=== Exercise directions ===
Pick out the lines below that contain the string "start" and copy them all.

━━━━━ Stored data ━━━━━

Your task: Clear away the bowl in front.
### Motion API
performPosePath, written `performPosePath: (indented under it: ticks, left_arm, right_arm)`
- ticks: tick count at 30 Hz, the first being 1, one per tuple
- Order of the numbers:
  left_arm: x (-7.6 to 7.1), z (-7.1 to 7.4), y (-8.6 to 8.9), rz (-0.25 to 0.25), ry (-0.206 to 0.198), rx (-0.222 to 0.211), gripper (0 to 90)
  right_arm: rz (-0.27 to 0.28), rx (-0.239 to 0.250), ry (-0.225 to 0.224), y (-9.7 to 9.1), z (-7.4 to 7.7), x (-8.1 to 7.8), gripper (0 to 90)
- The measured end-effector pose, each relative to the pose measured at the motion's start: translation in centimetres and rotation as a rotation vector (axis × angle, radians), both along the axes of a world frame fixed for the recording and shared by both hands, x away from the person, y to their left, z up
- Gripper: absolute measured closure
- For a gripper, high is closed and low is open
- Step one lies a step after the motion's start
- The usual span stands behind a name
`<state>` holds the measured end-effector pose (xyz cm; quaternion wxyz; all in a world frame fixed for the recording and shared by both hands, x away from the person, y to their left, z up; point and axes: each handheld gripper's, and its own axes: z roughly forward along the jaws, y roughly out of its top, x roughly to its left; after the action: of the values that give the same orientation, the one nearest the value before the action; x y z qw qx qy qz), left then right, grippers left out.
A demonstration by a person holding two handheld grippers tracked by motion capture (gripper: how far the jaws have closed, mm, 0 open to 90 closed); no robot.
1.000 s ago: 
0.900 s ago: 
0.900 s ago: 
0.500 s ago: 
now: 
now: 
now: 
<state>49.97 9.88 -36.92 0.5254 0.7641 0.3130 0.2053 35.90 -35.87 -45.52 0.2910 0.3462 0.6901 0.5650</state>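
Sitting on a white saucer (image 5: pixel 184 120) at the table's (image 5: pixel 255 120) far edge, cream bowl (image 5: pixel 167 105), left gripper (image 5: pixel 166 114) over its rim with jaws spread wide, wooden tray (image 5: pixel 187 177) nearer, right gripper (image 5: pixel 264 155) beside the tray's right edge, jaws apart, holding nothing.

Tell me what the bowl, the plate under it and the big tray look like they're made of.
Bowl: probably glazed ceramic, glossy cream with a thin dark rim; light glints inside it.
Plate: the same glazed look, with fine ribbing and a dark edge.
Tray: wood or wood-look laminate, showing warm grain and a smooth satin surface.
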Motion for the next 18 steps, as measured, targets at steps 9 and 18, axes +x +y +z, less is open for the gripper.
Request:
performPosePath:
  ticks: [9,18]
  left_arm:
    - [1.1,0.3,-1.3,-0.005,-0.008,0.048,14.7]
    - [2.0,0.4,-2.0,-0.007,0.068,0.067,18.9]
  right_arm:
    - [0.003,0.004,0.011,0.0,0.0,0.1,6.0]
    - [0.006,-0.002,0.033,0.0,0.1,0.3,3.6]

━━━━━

=== Your solution ===
- The measured end-effector pose, each relative to the pose measured at the motion's start: translation in centimetres and rotation as a rotation vector (axis × angle, radians), both along the axes of a world frame fixed for the recording and shared by both hands, x away from the person, y to their left, z up
- Step one lies a step after the motion's start

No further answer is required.